Directions for this task: Exact reproduction required: print each line of the material below.
* * *
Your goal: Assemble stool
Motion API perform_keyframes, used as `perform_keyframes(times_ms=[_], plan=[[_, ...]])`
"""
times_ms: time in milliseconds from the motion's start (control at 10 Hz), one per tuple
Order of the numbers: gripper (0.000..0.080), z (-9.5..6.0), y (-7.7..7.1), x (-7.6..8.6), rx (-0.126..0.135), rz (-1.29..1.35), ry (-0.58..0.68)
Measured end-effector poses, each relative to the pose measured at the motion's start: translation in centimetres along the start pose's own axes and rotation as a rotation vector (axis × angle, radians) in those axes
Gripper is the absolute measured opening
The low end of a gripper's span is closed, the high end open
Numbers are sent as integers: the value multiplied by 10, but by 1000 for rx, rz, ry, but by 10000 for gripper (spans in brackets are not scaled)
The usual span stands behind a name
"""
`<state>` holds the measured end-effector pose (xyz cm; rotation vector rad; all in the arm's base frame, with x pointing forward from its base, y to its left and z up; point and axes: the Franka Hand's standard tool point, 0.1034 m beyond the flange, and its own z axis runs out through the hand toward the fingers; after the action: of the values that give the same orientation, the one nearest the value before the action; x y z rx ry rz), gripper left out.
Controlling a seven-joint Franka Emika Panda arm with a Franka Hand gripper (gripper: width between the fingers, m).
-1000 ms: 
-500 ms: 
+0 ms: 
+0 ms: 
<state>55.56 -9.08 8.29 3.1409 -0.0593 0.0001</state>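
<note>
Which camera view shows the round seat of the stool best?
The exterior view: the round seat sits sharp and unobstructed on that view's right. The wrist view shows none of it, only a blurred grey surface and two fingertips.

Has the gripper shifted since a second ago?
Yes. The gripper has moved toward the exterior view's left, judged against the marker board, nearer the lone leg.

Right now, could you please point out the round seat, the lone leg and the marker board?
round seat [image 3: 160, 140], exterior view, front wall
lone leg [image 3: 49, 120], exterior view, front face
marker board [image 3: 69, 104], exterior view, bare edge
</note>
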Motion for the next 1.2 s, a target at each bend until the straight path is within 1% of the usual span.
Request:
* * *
Your response:
Your goal: Assemble stool
Motion API perform_keyframes, used as `perform_keyframes(times_ms=[_], plan=[[_, ...]])`
"""
times_ms: time in milliseconds from the motion's start (control at 10 Hz), one per tuple
Order of the numbers: gripper (0.000..0.080), z (-9.5..6.0), y (-7.7..7.1), x (-7.6..8.6), rx (-0.126..0.135), rz (-1.29..1.35), ry (-0.58..0.68)
Measured end-effector poses, each relative to the pose measured at the motion's start: translation in centimetres along the start pose's own axes and rotation as a rotation vector (axis × angle, radians) in those axes
Gripper is the absolute measured opening
The low end of a gripper's span is closed, the high end open
Numbers are sent as integers: the value multiplied by 10, but by 1000 for rx, rz, ry, but by 10000 for gripper (spans in brackets are not scaled)
The usual span stands behind a name
"""
`<state>` holds the measured end-effector pose (xyz cm; rotation vector rad; all in the arm's base frame, with x pointing forward from its base, y to its left and z up; point and axes: the Franka Hand's standard tool point, 0.1034 m beyond the flange, and its own z axis runs out through the hand toward the fingers; after the action: of the values that give the same orientation, the one nearest the value before the action; x y z rx ry rz), gripper left out.
Controlling a seven-joint Franka Emika Panda arm with a Franka Hand gripper (gripper: width between the fingers, m).
-1000 ms: 
-500 ms: 
+0 ms: 
+0 ms: 
<state>55.56 -9.08 8.29 3.1409 -0.0593 0.0001</state>
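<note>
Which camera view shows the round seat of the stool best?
The exterior view: the round seat sits sharp and unobstructed on that view's right. The wrist view shows none of it, only a blurred grey surface and two fingertips.

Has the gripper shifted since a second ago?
Yes. The gripper has moved toward the exterior view's left, judged against the marker board, nearer the lone leg.

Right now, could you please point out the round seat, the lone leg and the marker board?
round seat [image 3: 160, 140], exterior view, front wall
lone leg [image 3: 49, 120], exterior view, front face
marker board [image 3: 69, 104], exterior view, bare edge
</note>
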Motion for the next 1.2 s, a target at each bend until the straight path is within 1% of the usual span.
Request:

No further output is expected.